Scara

    Scara

    ◇ | The Cure

    Scara
    c.ai

    The studio air was cold. Not from the temperature, but from the tension hanging like thick fog over the soundstage.

    The final scene was ready to be shot — one that would end the episode with a bang. The kind of scene that would leave the audience breathless. You both had read the revised script this morning. The kiss. The director wanted it raw. Real. A kiss charged with desperation, the kind that blurred fiction and truth.

    Scaramouche stood at his mark in full costume: black from collar to boots, shadows contouring his face beneath the studio lighting. He wasn’t looking at you. Not yet.

    You adjusted the mic clipped to your side, swallowing the thudding in your throat. Your outfit mirrored Ivan’s in the scene — clean, stark white, meant to look angelic in contrast. The symbolism was heavy-handed, but the show lived on theatrics.

    “Remember,” the director said, voice cutting through the quiet like a blade. “Hold the kiss. I want conflict in your hands, but conviction in your lips. Keep going until I say cut.”

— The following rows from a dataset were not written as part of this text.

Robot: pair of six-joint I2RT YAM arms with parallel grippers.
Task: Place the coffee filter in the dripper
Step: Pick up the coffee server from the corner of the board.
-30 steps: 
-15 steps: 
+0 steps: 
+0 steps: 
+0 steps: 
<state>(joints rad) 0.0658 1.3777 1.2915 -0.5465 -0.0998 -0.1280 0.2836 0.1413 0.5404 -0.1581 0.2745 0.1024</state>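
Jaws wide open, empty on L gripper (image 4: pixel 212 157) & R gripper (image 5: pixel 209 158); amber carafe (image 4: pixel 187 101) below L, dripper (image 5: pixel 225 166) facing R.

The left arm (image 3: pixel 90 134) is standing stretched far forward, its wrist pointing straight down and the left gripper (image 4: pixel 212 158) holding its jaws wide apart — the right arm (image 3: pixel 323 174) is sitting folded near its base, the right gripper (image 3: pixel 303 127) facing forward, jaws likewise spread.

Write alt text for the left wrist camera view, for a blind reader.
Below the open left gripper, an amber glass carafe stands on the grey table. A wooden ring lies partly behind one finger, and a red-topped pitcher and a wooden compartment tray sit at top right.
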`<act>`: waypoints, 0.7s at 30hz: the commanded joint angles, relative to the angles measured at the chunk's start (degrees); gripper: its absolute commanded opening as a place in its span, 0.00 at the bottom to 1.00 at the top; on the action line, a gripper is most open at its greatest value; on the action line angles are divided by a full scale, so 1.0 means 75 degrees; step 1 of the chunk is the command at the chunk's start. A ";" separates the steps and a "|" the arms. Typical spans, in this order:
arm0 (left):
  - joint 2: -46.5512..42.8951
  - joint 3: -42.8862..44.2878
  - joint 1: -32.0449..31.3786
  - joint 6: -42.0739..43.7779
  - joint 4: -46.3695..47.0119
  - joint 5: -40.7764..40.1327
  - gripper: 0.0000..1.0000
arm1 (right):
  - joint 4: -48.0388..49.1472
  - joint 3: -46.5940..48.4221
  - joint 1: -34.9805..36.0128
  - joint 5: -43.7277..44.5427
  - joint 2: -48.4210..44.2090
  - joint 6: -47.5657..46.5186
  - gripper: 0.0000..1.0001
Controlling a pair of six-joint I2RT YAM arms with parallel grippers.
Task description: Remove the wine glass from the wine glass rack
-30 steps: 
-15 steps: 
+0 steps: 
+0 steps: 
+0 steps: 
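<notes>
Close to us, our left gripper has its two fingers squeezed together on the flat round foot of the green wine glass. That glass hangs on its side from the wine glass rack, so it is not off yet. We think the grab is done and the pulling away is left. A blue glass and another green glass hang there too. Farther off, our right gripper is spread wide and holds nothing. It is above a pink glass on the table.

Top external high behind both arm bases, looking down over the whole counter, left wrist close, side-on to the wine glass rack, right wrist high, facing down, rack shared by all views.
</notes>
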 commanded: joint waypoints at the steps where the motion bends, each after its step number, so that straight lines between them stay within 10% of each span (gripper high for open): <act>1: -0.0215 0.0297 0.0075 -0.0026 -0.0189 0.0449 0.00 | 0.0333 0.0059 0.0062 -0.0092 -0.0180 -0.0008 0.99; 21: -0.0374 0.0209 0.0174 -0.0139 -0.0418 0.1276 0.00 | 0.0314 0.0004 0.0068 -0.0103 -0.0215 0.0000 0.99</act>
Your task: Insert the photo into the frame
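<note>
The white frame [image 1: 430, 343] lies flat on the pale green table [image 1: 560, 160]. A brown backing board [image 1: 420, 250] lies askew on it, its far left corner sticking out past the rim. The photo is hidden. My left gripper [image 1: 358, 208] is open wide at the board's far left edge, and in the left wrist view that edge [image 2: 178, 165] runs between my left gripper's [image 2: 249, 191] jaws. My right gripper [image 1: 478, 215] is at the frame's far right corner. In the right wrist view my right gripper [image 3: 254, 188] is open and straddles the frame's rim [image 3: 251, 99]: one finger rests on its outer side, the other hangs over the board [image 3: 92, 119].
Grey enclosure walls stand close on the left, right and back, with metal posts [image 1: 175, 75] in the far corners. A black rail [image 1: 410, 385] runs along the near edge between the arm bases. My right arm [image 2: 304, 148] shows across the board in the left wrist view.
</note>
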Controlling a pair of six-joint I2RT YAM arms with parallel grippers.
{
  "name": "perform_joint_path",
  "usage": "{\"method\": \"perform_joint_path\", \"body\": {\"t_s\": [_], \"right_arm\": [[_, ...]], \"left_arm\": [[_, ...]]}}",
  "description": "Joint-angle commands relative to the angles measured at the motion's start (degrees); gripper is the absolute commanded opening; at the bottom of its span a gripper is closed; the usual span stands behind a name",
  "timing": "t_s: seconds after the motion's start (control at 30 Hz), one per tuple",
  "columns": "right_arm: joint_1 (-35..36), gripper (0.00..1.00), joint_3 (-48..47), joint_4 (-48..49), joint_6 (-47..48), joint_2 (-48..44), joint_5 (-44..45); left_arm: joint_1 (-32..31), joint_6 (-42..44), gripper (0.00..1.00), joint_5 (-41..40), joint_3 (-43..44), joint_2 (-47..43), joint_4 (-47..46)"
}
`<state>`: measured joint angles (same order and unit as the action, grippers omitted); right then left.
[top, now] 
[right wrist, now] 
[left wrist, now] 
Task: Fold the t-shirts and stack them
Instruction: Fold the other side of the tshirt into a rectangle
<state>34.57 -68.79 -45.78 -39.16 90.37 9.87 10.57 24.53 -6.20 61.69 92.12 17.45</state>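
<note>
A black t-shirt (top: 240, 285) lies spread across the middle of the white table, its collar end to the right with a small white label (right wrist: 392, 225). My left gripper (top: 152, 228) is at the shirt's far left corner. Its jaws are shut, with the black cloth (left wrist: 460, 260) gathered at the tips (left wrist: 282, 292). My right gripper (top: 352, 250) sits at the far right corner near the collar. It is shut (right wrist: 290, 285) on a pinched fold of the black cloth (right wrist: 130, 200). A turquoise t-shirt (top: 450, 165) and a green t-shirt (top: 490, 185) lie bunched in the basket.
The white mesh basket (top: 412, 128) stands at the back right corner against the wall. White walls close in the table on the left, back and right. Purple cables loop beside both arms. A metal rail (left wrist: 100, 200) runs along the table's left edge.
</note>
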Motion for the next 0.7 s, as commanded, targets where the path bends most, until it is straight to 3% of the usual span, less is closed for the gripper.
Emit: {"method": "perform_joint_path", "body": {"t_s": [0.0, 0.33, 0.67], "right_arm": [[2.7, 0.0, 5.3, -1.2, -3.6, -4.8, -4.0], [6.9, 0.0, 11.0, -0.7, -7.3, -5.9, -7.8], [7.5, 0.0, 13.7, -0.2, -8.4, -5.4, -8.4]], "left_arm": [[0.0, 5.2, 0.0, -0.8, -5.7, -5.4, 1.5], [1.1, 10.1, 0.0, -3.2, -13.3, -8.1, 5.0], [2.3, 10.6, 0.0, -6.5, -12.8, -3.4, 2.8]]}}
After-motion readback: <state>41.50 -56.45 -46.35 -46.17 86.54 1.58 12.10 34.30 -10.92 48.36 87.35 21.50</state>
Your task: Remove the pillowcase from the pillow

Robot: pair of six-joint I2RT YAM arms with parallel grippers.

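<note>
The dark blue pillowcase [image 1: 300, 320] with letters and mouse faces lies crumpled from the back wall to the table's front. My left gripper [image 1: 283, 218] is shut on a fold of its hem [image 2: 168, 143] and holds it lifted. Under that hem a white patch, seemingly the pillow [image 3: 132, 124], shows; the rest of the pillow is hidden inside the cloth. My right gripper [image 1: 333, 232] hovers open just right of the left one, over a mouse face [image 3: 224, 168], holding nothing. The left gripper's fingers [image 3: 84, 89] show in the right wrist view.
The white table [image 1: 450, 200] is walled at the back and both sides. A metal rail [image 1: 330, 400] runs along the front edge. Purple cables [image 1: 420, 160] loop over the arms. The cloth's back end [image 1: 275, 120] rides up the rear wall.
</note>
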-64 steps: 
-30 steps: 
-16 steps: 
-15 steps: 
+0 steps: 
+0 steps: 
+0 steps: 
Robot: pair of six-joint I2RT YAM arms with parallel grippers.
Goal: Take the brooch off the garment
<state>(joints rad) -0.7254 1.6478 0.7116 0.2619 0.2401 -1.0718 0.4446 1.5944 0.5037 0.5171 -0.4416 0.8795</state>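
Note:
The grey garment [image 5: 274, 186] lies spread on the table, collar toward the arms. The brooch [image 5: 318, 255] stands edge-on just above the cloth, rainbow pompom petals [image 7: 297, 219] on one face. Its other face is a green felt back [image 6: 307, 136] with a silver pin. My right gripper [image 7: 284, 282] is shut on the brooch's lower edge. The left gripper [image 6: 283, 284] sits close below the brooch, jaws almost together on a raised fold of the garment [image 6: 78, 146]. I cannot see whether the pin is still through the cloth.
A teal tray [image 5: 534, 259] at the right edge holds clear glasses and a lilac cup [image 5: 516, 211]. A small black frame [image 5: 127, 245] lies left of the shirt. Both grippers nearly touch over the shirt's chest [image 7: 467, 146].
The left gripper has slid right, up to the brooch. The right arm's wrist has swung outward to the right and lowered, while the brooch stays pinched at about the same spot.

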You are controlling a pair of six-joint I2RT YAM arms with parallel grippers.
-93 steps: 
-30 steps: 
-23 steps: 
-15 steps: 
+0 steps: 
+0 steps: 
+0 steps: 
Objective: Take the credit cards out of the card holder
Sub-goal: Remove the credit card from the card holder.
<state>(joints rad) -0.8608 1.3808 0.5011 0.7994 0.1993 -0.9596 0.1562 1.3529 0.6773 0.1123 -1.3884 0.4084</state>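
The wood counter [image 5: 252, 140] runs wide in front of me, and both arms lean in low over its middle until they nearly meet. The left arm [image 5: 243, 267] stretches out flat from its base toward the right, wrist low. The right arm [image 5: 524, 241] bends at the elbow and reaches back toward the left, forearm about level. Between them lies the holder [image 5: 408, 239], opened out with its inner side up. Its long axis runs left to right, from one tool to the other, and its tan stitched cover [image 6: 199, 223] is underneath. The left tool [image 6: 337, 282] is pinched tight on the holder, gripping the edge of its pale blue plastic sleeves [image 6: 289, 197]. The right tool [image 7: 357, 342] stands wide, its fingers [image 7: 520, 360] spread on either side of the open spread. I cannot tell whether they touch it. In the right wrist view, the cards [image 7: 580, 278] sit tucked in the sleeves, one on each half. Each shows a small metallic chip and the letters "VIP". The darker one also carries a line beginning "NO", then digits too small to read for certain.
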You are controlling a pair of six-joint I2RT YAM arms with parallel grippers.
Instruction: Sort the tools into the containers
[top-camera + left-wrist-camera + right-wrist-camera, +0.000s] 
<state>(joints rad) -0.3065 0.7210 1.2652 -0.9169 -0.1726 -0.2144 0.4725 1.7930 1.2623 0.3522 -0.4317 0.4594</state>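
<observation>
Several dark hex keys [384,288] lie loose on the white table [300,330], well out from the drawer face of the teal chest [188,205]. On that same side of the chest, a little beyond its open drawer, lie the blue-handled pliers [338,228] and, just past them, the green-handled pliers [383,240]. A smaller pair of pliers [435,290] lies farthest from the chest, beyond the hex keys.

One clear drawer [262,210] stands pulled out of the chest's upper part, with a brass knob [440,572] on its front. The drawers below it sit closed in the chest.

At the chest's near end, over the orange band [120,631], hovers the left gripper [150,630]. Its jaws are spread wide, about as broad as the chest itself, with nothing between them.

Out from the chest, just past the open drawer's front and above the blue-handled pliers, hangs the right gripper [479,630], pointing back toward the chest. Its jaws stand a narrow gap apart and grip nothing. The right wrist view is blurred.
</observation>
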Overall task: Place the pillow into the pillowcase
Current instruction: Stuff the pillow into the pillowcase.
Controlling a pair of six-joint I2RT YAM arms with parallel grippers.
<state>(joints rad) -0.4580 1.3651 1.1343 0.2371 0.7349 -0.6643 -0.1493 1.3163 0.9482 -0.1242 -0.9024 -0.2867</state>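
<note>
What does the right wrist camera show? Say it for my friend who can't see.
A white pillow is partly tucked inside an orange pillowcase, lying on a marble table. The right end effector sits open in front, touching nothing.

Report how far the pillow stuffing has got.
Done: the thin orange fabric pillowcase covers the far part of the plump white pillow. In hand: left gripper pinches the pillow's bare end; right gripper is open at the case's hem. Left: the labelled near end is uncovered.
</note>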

    Scaramouche finally met your gaze then. His eyes were unreadable, but his jaw tensed slightly — a tell he hadn’t quite mastered hiding.

    “Action!”

    The music swelled. A silent cue.

    You crossed the stage toward him, steps slow, calculated. In the scene, you were supposed to sacrifice something — innocence, pride, safety — for him. Your character wasn’t just acting. They were unraveling. You reached him. He didn’t step back. His mouth parted, just slightly.

    He didn’t flinch when you touched his face.

    But he did falter when your fingers threaded into his hair, and your lips caught his.

    It was supposed to be a fake kiss.

    It wasn’t.

    His breath hitched against you, just slightly. He didn’t pull away — not until your grip shifted, hands pressing at his chest. You felt his fingers curl around your wrists, not to stop you, but to ground himself.

    The kiss lingered. It was supposed to be a few seconds. A few. But your lips kept moving against his, slow and deep and aching with everything unsaid between you. You didn’t know why. Maybe you were too into the role. Maybe… not.

    Scaramouche was kissing you back.

    And the world fell away.

    It was only the shout of “Cut!” that broke it.

    You pulled away first.

    He stood there, blinking like someone had shaken him awake from a dream. Then, without a word, he turned, walking off set with unsteady steps and pink blooming at the tops of his ears, hand raised to cover his mouth.

    The crew clapped behind you, but you barely heard it.

    The kiss wasn’t part of the story anymore.

    It was something else entirely. And Scaramouche knew it too.